#### [Task directions]
Since only part of the material below is wanted, output exactly the lines from the one with "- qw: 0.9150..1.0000" up to and including the one with "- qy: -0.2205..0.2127".

#### [Data provided]
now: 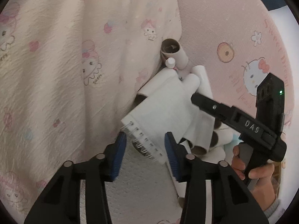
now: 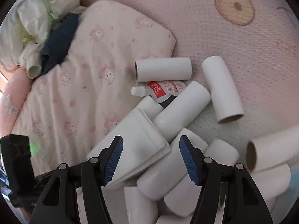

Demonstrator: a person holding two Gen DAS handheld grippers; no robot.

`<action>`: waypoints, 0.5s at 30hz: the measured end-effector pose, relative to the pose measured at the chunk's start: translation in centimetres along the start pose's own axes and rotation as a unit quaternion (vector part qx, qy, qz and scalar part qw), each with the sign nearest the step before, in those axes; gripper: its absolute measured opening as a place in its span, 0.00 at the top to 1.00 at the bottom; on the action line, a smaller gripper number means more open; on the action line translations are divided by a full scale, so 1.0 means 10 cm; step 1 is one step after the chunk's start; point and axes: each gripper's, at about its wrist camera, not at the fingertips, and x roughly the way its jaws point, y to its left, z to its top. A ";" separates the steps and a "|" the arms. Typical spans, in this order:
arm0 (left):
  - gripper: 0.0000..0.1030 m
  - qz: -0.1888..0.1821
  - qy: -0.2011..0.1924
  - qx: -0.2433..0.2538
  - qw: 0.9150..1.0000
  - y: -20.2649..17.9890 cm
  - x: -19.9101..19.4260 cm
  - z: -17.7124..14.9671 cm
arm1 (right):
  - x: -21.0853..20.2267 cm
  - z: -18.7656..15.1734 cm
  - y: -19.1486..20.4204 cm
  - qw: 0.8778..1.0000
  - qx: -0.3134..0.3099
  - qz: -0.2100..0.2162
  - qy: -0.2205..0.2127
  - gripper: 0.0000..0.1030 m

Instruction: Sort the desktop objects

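A white spiral notebook (image 1: 164,110) lies tilted on a heap of several white cardboard tubes (image 2: 179,110). My left gripper (image 1: 145,155) stands open around the notebook's wire-bound edge, with a gap showing beside the left pad. My right gripper (image 2: 151,158) is open above the notebook's (image 2: 136,143) far corner and the tubes, with nothing pressed between its pads. One tube (image 2: 271,149) at the right is blurred. A red-labelled pouch with a white cap (image 2: 162,90) lies among the tubes. A hand (image 1: 241,164) holds the right gripper's black body (image 1: 250,128) in the left wrist view.
Everything rests on a pink cartoon-print bed sheet (image 2: 224,43). A cream printed quilt (image 1: 65,65) lies to the left of the heap. A white-green garment (image 2: 33,24) and navy cloth (image 2: 59,41) are piled at the far left. The left gripper's body (image 2: 16,168) shows at the lower left.
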 end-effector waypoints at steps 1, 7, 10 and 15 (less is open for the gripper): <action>0.63 0.003 0.000 0.001 1.000 0.00 0.02 0.00 | 0.01 0.03 -0.01 1.000 0.002 0.011 -0.002 0.41; 0.63 0.003 -0.003 -0.013 1.000 0.07 0.02 0.04 | 0.07 0.05 -0.07 0.999 0.027 0.025 0.025 0.66; 0.66 -0.016 0.012 -0.008 1.000 0.09 0.03 0.05 | 0.04 0.03 -0.13 0.998 0.038 0.023 0.034 0.75; 0.66 -0.033 0.033 -0.005 0.999 0.00 0.05 -0.01 | -0.16 -0.03 -0.10 0.999 0.031 0.016 0.031 0.76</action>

#### [Answer box]
  - qw: 0.9150..1.0000
  - y: -20.2649..17.9890 cm
  - x: -19.9101..19.4260 cm
  - z: -17.7124..14.9671 cm
arm1 (right):
  - x: -21.0853..20.2267 cm
  - z: -18.7656..15.1734 cm
  - y: -19.1486..20.4204 cm
  - qw: 0.8778..1.0000
  - qx: -0.3134..0.3099
  - qz: -0.2100..0.2162
  - qy: -0.2205..0.2127

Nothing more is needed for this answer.